God gave us Messiah, His one and only Son so that there could be peace between a holy and righteous God and sinful and wayward humanity, so we could spend eternity with Him.

May our hearts rest in His peace and may our souls worship in praise and thanksgiving for Messiah, the one born to die, given for us, that we might live for Him.

A promise kept, and yet to come.

Blessings,
~kevin

To Us a Child is Born

For to us a child is born,
    to us a son is given,
    and the government will be on his shoulders.
And he will be called
    Wonderful Counselor, Mighty God,
    Everlasting Father, Prince of Peace.
Of the greatness of his government and peace
    there will be no end.
He will reign on David’s throne
    and over his kingdom,
establishing and upholding it
    with justice and righteousness
    from that time on and forever.
The zeal of the Lord Almighty
    will accomplish this.
(Isaiah 9:6-7 NIV, emphasis mine)

Isaiah’s prophecy of Messiah pointed both backward and forward in time.

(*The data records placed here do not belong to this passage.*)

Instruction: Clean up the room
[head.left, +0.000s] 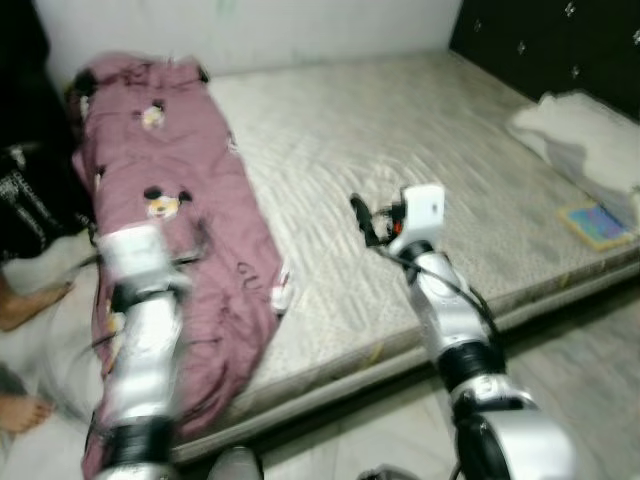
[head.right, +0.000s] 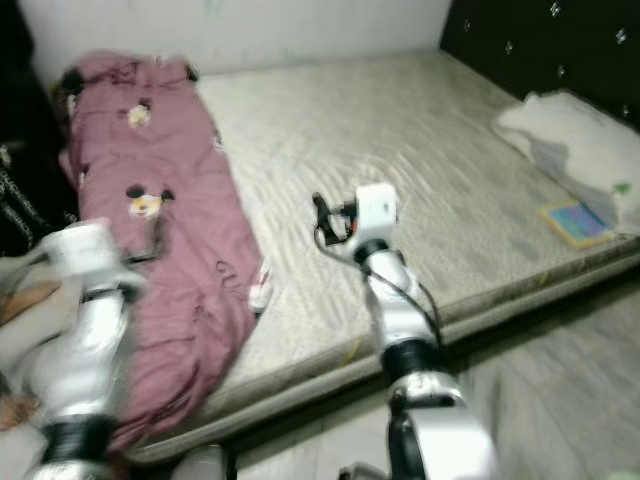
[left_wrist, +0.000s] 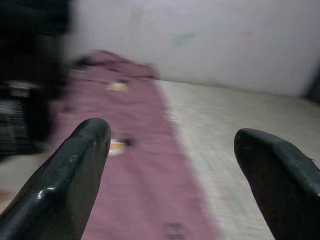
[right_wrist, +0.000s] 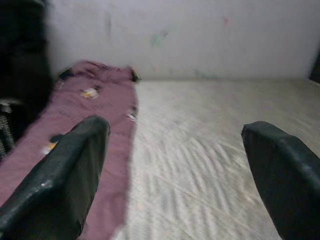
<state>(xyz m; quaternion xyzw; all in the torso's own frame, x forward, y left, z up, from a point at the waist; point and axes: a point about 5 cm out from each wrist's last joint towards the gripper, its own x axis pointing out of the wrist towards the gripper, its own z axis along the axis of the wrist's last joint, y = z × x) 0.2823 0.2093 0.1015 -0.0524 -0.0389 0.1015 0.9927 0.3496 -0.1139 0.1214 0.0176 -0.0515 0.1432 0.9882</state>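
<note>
I have both arms raised over the bed (head.left: 420, 130), a bare pale mattress running from the white wall toward me. A mauve blanket (head.left: 190, 220) with small cartoon prints lies in a long strip along the bed's left side, its near end hanging over the mattress edge toward the floor. My left claw (left_wrist: 170, 165) hovers above that blanket with its fingers spread wide and nothing between them; the left wrist view looks straight down the purple strip to the wall. My right claw (right_wrist: 175, 170) sits over the bare middle of the mattress, just right of the blanket's edge, also spread wide and empty. The left arm is blurred in the head views. At the far right of the bed, near the dark headboard (head.left: 560, 40), lies a white pillow (head.left: 590, 140), and just beside it a small colourful book (head.left: 597, 222) close to the mattress edge. At the left edge a person's bare feet (head.left: 30, 305) rest on the floor beside the bed
</note>
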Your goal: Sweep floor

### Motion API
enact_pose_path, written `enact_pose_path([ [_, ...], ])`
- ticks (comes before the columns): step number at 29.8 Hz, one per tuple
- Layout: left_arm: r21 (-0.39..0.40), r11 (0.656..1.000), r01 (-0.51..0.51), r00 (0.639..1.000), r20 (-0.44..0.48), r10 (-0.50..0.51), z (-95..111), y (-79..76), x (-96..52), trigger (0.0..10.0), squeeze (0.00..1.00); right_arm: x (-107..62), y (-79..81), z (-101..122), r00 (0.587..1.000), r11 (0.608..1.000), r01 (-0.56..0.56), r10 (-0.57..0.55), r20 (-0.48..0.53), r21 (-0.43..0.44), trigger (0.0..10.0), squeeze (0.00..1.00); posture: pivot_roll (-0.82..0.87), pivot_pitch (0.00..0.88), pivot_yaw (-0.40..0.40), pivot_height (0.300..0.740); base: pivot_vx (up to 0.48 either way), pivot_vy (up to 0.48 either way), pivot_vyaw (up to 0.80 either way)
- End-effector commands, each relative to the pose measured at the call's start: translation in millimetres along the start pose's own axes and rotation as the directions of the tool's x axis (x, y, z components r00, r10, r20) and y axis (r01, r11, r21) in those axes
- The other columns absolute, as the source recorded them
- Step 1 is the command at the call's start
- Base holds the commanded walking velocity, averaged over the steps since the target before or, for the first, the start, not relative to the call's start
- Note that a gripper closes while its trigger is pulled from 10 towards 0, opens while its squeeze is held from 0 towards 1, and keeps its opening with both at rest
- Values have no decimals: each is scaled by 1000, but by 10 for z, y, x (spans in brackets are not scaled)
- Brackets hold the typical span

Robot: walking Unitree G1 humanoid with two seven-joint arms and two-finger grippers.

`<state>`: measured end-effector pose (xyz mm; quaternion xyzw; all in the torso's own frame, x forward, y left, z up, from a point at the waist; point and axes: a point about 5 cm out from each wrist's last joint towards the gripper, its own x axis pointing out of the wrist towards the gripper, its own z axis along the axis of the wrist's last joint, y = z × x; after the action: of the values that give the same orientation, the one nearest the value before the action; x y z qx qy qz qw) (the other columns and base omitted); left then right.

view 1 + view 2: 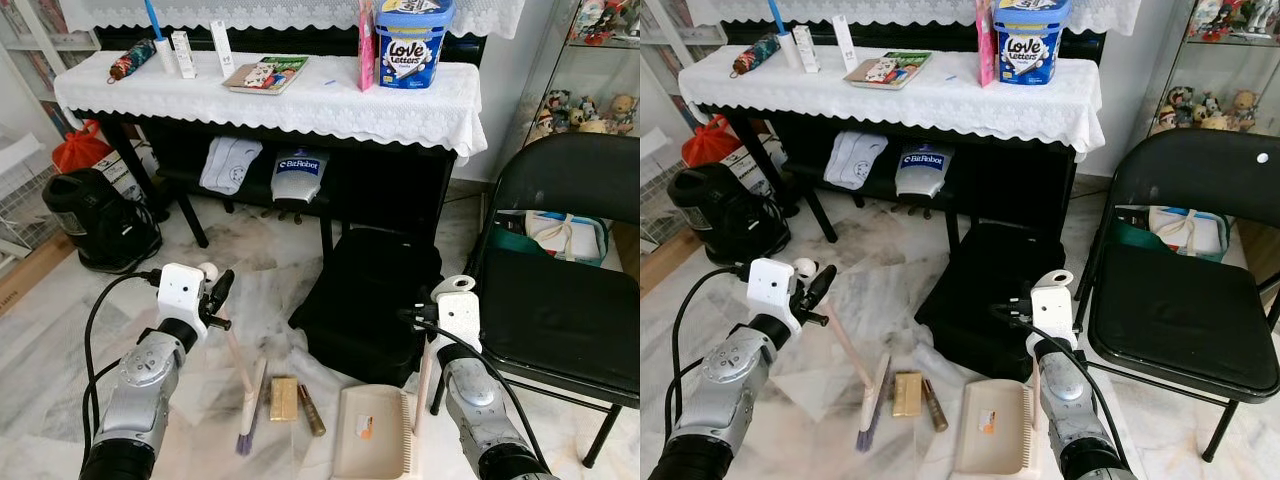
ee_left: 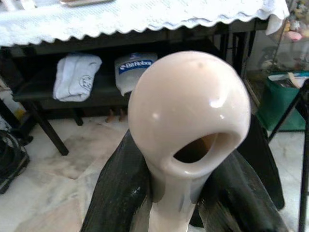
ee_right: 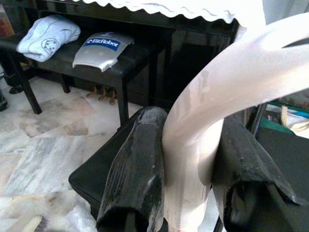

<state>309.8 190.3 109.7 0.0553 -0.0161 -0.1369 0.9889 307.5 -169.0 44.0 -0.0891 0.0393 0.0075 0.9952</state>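
— What is gripped, and of what make?

— A glossy beige plastic brush point(image 1: 246, 398), round-knobbed and purple-bristled, is clamped by the left hand point(image 1: 215, 296); the curved handle of a matching flat dustpan point(image 1: 373, 433) is pinched in the right hand point(image 3: 186, 169).

— And the floor?

— Veined white marble floor point(image 1: 55, 330) is seen, with brown litter point(image 1: 284, 398) between brush and pan. A lace-draped table point(image 1: 300, 100) stands at twelve o'clock, a black folding chair point(image 1: 560, 300) at three.
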Motion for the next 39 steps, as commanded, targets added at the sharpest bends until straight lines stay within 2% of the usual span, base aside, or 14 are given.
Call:
enact_pose_path([
  [1,29,1000,9,999,41,-11,148,42,39,10000,0,53,64,101,999,1000,-21,21,46,0,10000,0,46,92,65,740,0,0,0],
  [10,36,994,106,994,-32,-104,108,-52,14,10000,0,119,1,211,996,1000,-2,3,89,-8,10000,0,32,86,75,740,0,0,0],
  [15,42,990,135,990,-43,-134,156,-69,17,10000,0,119,-27,218,995,1000,0,1,97,-13,10000,0,43,102,79,740,0,0,0],
  [23,25,990,139,989,-51,-138,209,-71,-65,10000,0,40,-23,76,999,1000,0,1,54,-28,10000,0,68,143,82,740,0,0,0],
  [29,8,984,176,982,-67,-176,257,-120,-131,10000,0,11,-1,24,999,1000,1,0,35,-24,10000,0,81,134,85,740,0,0,0],
  [39,-5,982,188,982,-36,-188,363,-163,-56,10000,0,61,-11,72,999,1000,13,-12,43,-20,10000,0,79,116,96,740,0,0,0],
])
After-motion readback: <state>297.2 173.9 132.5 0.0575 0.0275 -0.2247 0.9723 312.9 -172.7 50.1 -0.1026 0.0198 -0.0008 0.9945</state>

As Isaiah reflected on God’s covenant, he remembered God’s promise all the way back to Adam and Eve and the fall of humanity:

[God speaking to the serpent]
And I will put enmity

    between you and the woman,
    and between your offspring and hers;
he will crush your head,
    and you will strike his heel.
(Genesis 3:15 NIV, emphasis mine)

Messiah – God with us.

In the flesh, not just in spirit.

Inconceivable, but the greatest of all hopes, spanning generations and millennia until God’s promise was realized in the person of Christ.

Isaiah captured God’s words and the reminder of His promise but went to his grave without seeing it fulfilled.

Luke reminds us of God’s fulfillment of this promised Messiah who came as a child:

Today in the town of David a Savior has been born to you; he is the Messiah, the Lord.
(Luke 2:11 NIV)

And whom did God reveal Himself to first?

Not to the mighty, but to the meek – not to Herod, but to herdsmen.

A promise kept, and yet to come.

May your heart and soul be filled and overflowing with thanksgiving for God’s promise kept through Messiah, none other than Jesus of Nazareth.

May your worship be sweet today as you reflect on the Christ of Christ-mas.